By
Darell Maurice
The Democratic Republic of the Congo last week launched a major campaign against sexual violence in two Eastern provinces of the country plagued by chronic instability for the past twenty years.
The first phase of the campaign ‘Break the Silence’ was held in March 2014 in Kinshasa and a second was launched in September with the UN, said Jeanine Mabunda, Special Representative of President Joseph Kabila in the fight against sexual violence and child recruitment.
This phase will “now be deployed in Goma and Bukavu,” capitals of North and South Kivu respectively, “two provinces most affected by sexual violence related to the conflict” Mabunda stated. The campaign is displayed via billboards, posters, leaflets and field action to recall the rights of victims of sexual violence and encourage survivors or witnesses to call numbers listed.
Eastern Congo is plagued by two decades of chronic instability caused by local and foreign armed groups, the perpetrators of serious violence on ethnics, properties or for the sharing of the region’s vast mineral resources.
The rapes are often accompanied by other abuses that can destroy the reproductive system. Ms Mabunda paid “tribute to the medical staff ” in helping the victims, including the famous gynecologist Denis Mukwege, founder of the Panzi hospital in South Kivu.
On Monday, the DRC lifted the ban of the film ‘The Man Who Repairs Women‘ dedicated to his work and that in Kinshasa showed a “clear intention to harm” the Congolese army by deforming the victims of testimony.
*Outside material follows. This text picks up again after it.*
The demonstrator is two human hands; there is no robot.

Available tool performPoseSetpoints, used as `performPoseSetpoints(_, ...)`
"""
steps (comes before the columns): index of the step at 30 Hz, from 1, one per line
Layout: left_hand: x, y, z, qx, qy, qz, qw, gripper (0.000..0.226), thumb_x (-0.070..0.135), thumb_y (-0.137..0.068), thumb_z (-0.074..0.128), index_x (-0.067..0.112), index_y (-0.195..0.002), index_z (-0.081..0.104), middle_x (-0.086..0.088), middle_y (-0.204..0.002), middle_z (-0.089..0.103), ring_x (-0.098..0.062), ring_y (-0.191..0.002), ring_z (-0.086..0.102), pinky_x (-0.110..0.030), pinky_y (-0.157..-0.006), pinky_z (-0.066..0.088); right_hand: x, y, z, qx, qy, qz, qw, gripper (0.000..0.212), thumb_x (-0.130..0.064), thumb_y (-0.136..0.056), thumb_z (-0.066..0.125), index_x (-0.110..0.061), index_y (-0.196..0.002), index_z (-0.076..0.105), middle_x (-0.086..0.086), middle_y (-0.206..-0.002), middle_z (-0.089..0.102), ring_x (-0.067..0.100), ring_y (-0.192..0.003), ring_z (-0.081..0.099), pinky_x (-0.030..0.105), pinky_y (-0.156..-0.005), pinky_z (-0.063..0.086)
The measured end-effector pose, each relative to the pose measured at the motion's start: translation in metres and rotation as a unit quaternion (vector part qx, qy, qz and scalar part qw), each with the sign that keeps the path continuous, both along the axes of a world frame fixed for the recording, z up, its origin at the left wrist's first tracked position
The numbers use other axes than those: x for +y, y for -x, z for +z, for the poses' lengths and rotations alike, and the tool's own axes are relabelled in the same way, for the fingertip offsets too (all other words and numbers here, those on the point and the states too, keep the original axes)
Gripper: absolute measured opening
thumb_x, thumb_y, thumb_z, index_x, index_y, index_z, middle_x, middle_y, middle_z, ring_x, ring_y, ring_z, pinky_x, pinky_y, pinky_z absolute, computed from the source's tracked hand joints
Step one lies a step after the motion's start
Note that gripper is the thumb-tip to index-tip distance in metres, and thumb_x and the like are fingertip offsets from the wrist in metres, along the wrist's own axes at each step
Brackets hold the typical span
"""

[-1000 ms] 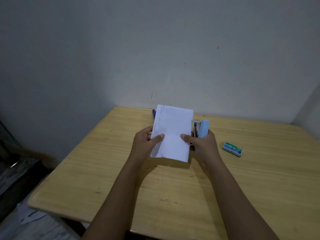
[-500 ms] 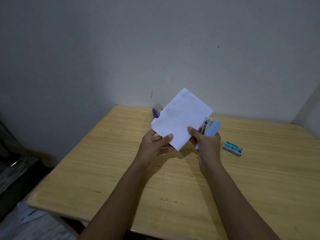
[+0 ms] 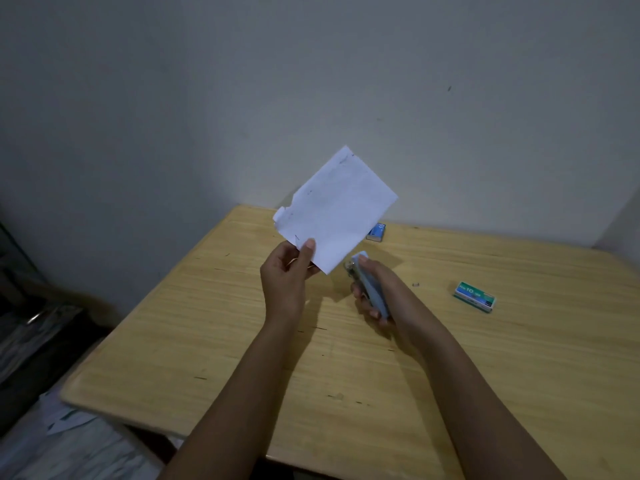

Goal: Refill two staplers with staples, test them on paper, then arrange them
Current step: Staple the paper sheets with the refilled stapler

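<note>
Head view: a wooden table (image 3: 207, 341) set against a grey wall (image 3: 311, 81), with both of the person's forearms reaching in from the bottom edge.
Green staple box (image 3: 474, 296): lies flat on the table to the right, well apart from both hands. It looks closed, and what is inside cannot be seen.
Blue staple box (image 3: 377, 232): sits near the table's far edge, partly hidden behind the paper. Whether it is open, or what it holds, cannot be told.
Blue stapler (image 3: 371, 289): held in the air above the middle of the table. Its long axis runs from near right to far left, with the metal nose raised and pointing away towards the paper's lowest corner. Nose and corner are just beside each other, and contact cannot be told.
Right hand (image 3: 381, 296): clenched round the stapler, thumb on its top near the nose and fingers curled underneath.
Paper (image 3: 337, 209): a white sheet lifted clear of the table and tilted like a diamond. Its long edges run from lower left to upper right, and its left corner is curled.
Left hand (image 3: 285, 284): pinches the paper near its lower edge, thumb on the face towards the camera.
Small metal bit (image 3: 416, 283): lies on the table between the right hand and the green box.
</note>
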State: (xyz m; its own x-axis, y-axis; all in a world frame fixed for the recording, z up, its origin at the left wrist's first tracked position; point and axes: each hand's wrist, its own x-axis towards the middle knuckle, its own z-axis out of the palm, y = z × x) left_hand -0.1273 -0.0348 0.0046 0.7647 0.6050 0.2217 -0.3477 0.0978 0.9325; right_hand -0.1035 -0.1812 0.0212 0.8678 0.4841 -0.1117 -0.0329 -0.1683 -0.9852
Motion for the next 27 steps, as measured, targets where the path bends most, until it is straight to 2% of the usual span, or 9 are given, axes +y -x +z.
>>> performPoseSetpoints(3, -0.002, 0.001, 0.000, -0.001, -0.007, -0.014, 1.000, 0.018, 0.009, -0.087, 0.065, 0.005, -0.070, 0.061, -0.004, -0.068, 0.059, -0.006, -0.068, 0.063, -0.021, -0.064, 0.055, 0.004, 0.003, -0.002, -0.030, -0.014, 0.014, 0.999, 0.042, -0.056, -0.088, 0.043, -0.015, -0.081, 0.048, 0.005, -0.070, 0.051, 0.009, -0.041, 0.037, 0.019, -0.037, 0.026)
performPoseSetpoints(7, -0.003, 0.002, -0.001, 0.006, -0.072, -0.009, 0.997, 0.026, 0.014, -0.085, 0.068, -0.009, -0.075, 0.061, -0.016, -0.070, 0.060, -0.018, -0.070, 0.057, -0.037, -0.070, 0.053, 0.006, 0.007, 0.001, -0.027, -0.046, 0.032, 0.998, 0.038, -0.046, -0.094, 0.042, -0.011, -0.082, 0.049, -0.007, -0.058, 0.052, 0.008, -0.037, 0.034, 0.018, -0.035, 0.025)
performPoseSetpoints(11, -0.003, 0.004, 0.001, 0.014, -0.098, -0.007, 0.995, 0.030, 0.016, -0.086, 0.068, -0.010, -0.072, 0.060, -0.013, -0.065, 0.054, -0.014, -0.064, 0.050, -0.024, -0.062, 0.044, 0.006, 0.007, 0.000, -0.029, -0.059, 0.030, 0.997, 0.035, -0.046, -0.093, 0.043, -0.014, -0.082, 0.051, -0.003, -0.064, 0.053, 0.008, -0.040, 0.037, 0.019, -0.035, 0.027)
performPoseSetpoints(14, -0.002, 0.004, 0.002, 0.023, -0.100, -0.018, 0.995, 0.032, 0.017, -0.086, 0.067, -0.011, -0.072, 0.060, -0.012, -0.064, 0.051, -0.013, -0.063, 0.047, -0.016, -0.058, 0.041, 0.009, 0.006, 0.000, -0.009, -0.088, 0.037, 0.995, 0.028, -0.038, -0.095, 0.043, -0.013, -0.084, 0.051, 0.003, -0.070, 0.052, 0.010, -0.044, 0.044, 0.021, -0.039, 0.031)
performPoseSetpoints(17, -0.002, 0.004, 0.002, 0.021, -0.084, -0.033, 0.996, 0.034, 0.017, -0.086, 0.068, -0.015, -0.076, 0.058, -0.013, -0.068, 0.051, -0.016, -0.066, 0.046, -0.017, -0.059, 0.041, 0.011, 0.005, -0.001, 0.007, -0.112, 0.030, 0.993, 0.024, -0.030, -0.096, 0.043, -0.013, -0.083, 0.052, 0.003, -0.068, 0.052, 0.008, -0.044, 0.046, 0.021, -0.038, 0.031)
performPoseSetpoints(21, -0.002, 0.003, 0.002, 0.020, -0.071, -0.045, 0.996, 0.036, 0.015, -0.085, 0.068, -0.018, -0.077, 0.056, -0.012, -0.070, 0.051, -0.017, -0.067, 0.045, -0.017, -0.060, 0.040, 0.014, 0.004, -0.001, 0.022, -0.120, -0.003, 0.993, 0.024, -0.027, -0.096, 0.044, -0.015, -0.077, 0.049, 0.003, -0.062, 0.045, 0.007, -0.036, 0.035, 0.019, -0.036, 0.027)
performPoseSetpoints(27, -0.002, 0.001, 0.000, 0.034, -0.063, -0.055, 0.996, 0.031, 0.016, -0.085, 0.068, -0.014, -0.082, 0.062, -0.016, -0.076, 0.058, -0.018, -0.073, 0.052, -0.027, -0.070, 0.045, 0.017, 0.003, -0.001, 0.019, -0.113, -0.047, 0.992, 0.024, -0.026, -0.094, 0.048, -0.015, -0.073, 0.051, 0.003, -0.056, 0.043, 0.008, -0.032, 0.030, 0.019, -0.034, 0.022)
Asked about the lifting of the ban, Ms Mabunda welcomed the “extraordinary work” of the gynaecologist, stressing that there was a “misunderstanding” and that his office suggested that “people talk to each other so things can be corrected.”
It justified “initiatives” such as Dr Mukwege “participating” in the denunciation of rape, before concluding: “What’s is better when you start a campaign which says ‘Break the silence as not to cut someone’s silence’.”